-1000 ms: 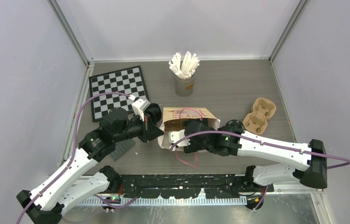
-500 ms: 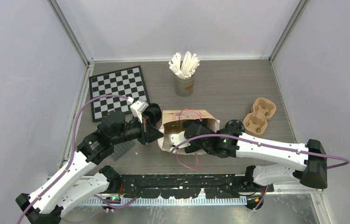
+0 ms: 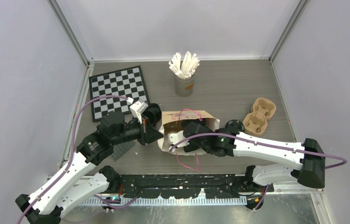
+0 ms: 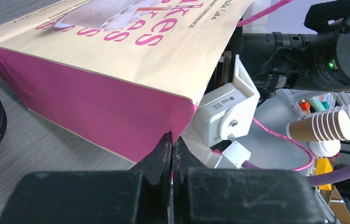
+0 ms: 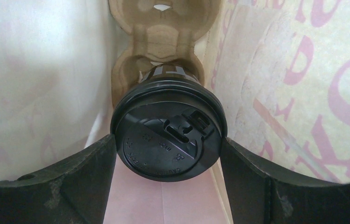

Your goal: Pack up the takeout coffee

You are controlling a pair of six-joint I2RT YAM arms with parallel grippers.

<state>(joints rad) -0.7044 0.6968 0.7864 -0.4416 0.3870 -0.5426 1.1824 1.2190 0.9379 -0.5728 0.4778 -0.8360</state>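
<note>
**Top external view.** The pink paper bag (image 3: 200,116) sits at mid-table with its mouth open. The left gripper (image 3: 156,135) is at the bag's left edge, with its jaws together on the paper. The right arm (image 3: 261,147) reaches into the mouth from the bag's right side, and its gripper is hidden inside the bag. A grey cup of white sticks (image 3: 184,84) stands behind the bag. A checkerboard (image 3: 118,88) lies behind and to the left of the bag. A brown pulp carrier (image 3: 260,114) lies to the bag's right, apart from it.

**Left wrist view.** The left gripper's fingers are pressed together on the corner of the bag's magenta side panel. The bag's cream printed face slopes away above that corner. A pink cord handle (image 4: 282,142) hangs beside the bag's open end.

**Right wrist view.** This view shows the bag's interior. The coffee cup (image 5: 167,130) is inside the bag with its black lid toward the camera. Its body lies against the near pocket of a second pulp carrier (image 5: 161,42), which sits deeper in the bag. It cannot be told whether the cup is seated in that pocket. The right gripper (image 5: 168,140) stands wide, with one finger against each side of the lid rim, clamped on the cup.
</note>
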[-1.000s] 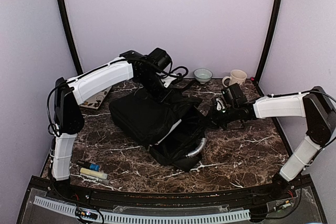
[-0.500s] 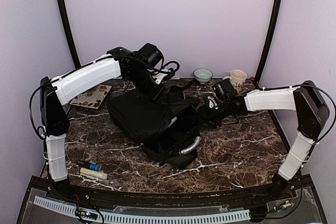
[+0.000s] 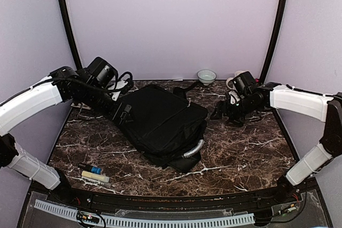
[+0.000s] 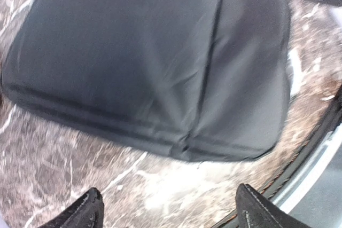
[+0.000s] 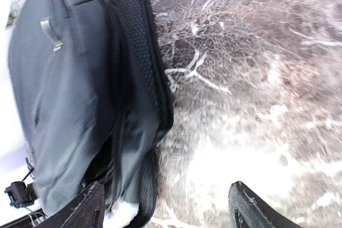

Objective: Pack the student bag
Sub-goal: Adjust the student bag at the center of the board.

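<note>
The student bag (image 3: 163, 118), large, black and soft, lies flat across the middle of the dark marbled tabletop (image 3: 240, 153), slanted so that one corner points to the far left and another to the near right. Its grey curved handle (image 3: 193, 149) shows at the near right edge, against the stone. Your left pincer (image 4: 168, 209) hangs low beside the bag's left edge, its two black fingers spread wide with nothing between them. In the left wrist view, bare marble separates the fingertips (image 4: 88, 209) from the smooth fabric panel ahead. Your right pincer (image 5: 163, 206) is on the opposite side, to the right of the bag and apart from it, also gaping wide and holding nothing. In the right wrist view, which is blurred, its fingertips frame bare marble, and the bag's zipped edge fills the left of the picture. At the far edge of the tabletop stand a small pale bowl (image 3: 206, 76) and, partly hidden behind your right arm, a cream mug (image 3: 238, 78). Near the front left corner lie a blue-capped marker (image 3: 91, 168) and a cream tube (image 3: 95, 176), side by side, well away from the bag.
</note>
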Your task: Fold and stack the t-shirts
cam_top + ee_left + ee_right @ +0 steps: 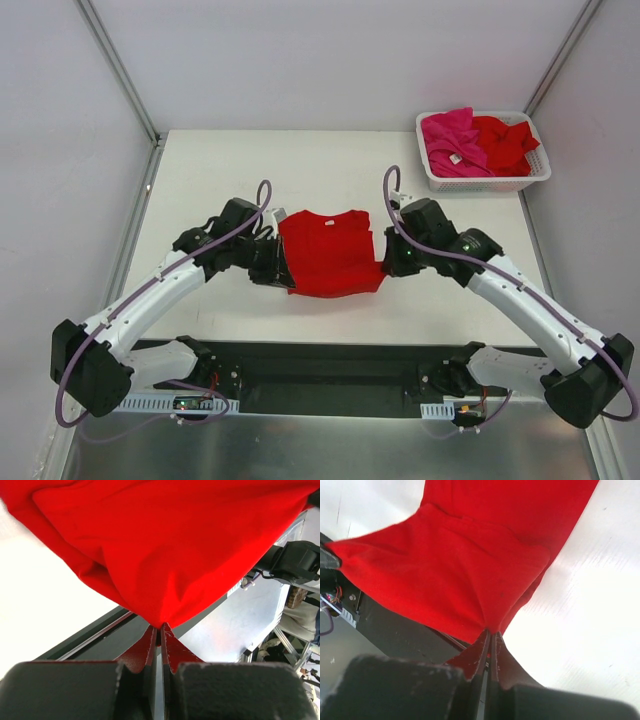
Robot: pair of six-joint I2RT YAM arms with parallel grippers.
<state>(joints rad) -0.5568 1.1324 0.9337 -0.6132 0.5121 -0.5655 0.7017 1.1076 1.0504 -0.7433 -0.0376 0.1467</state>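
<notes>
Top view: red shirt (pixel 330 252) lay mid-table (pixel 220 170), stretched between the two grippers. Left gripper (pixel 285 270) sat at its left edge, right gripper (pixel 383 262) at its right edge. Basket (pixel 485 185) in the far right corner held a pink shirt (pixel 452 140) beside more red cloth (pixel 505 142).

Left wrist: jaws closed, pinching a fold of the red shirt, cloth fanning out from the tips.

Right wrist: jaws closed likewise on the shirt's edge.
</notes>
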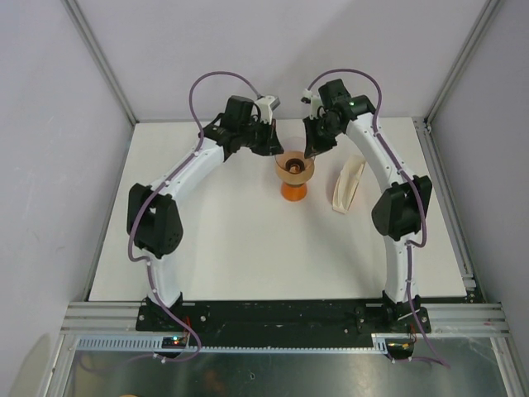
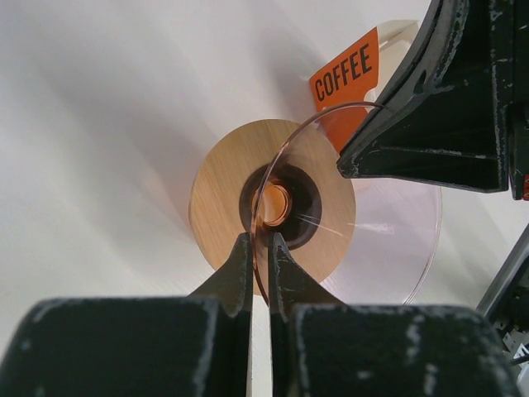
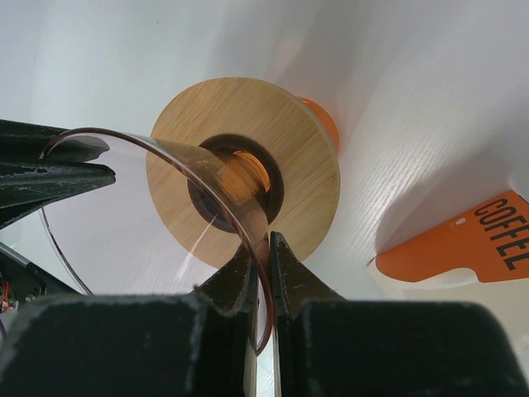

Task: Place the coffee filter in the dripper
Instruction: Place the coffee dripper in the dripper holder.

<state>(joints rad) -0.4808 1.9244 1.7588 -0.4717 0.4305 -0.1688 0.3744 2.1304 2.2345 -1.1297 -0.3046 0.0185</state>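
Dripper is pinched over wooden ring by left tool and right tool.

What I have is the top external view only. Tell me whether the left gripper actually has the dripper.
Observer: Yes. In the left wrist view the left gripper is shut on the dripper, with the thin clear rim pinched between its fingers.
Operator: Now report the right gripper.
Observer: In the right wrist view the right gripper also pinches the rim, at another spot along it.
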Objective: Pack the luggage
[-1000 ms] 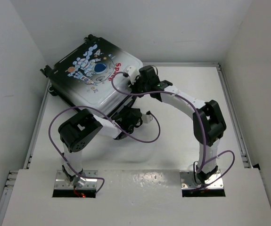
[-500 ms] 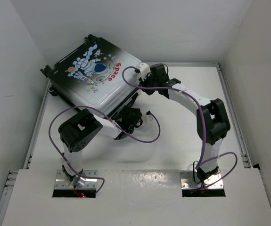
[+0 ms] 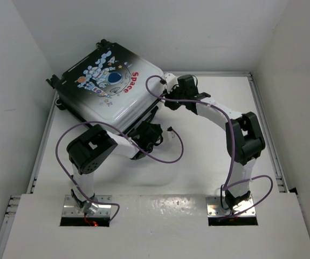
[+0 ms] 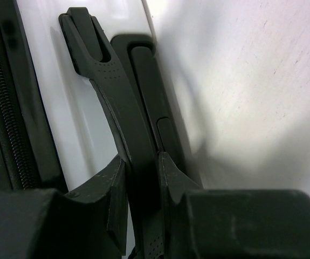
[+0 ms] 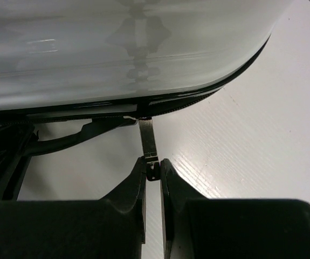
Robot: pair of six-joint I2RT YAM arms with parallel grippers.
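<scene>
**Left wrist view: pincer closed on carry handle**

The left pincer (image 4: pixel 142 181) is clamped on a black dimpled plastic carry handle (image 4: pixel 114 102). One dark finger (image 4: pixel 114 199) presses each side of the strap. The handle arcs up and left, lifted off its black recessed mount (image 4: pixel 149 91). Both sit on the white glossy hard-shell luggage (image 4: pixel 63 108). A black coil zip (image 4: pixel 6 108) runs along the left edge. Right of the mount lies a white, faintly scuffed surface (image 4: pixel 252 81) under soft shadow; shell or table cannot be determined.

White arms (image 3: pixel 211 110) have black joints (image 3: pixel 245 141), purple cables (image 3: pixel 164 161).
</scene>
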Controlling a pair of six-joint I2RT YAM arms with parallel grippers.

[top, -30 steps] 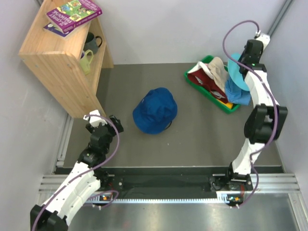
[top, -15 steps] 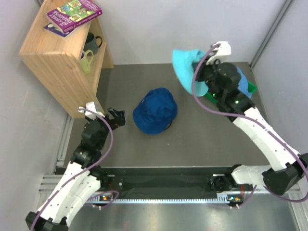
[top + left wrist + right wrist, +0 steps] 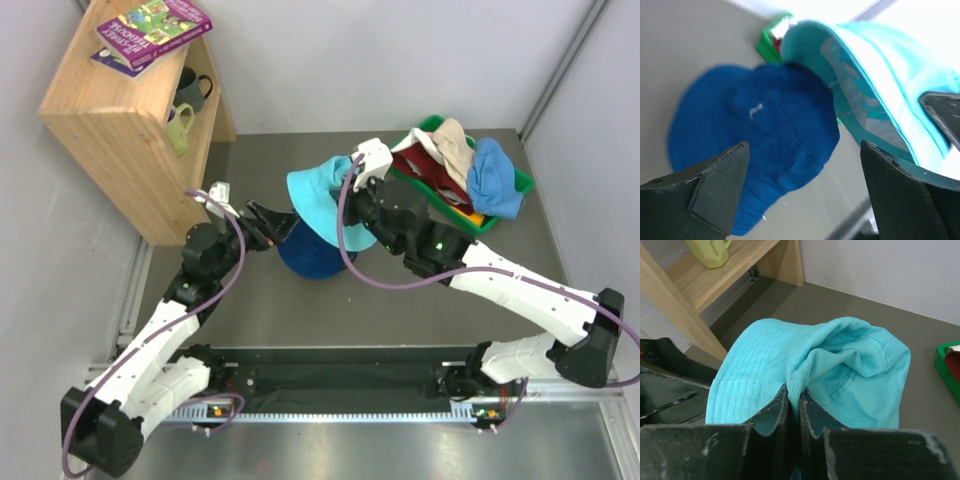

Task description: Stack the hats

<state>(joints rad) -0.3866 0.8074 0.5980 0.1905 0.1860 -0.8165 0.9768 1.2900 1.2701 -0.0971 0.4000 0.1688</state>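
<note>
A dark blue hat (image 3: 312, 255) lies on the grey table at the middle. My right gripper (image 3: 352, 196) is shut on a fold of a teal hat (image 3: 322, 203) and holds it above the blue hat, overlapping its far side. In the right wrist view the fingers pinch the teal hat (image 3: 840, 370) at my right gripper (image 3: 799, 399). My left gripper (image 3: 279, 228) is open and empty just left of the blue hat. In the left wrist view the blue hat (image 3: 760, 145) and teal hat (image 3: 875, 85) lie beyond my left gripper (image 3: 805, 190).
A green tray (image 3: 522, 183) at the back right holds dark red (image 3: 415, 162), beige (image 3: 455, 145), blue (image 3: 495, 180) and orange-yellow hats. A wooden shelf (image 3: 110, 130) with books and mugs stands at the back left.
My right arm has swung the teal hat from above the tray leftwards to over the blue hat. My left arm has reached forward to the blue hat's left side.
</note>
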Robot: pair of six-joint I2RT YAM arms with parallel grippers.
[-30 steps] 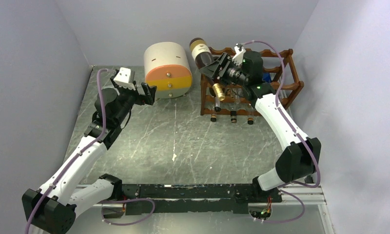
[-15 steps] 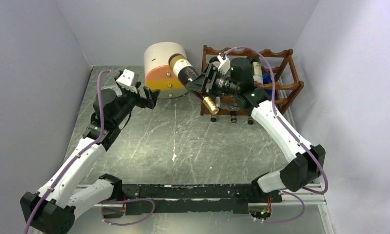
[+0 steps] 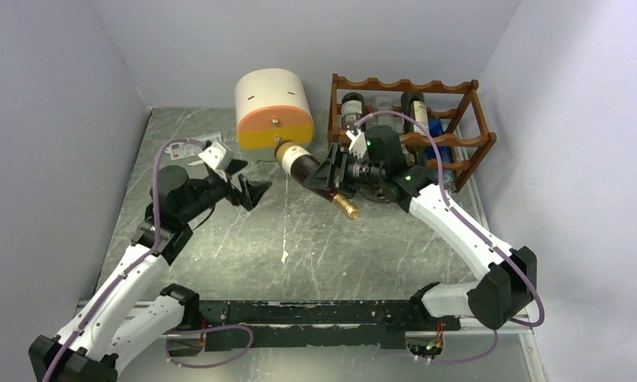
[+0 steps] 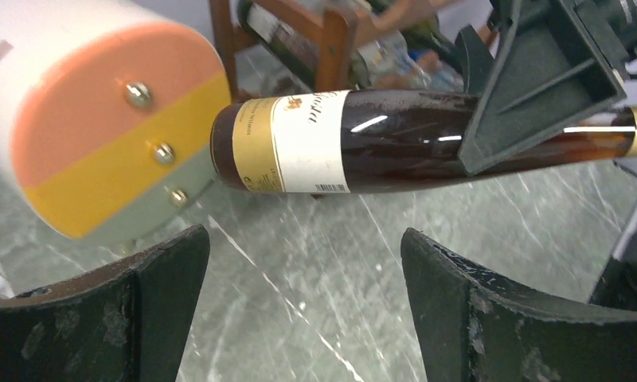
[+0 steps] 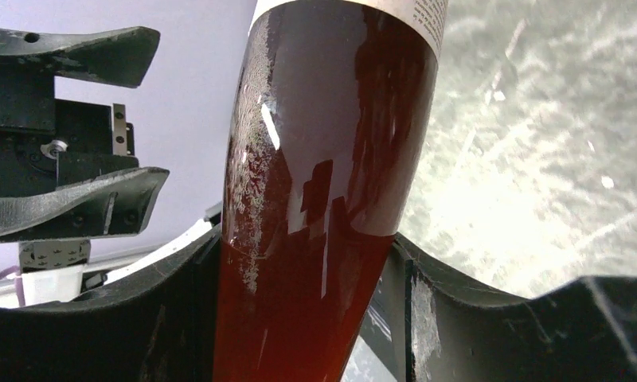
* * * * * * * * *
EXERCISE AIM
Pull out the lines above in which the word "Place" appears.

RESULT OF THE EXERCISE
Task: Place the coffee filter in the dripper
Instruction: Place the coffee dripper in the dripper holder.

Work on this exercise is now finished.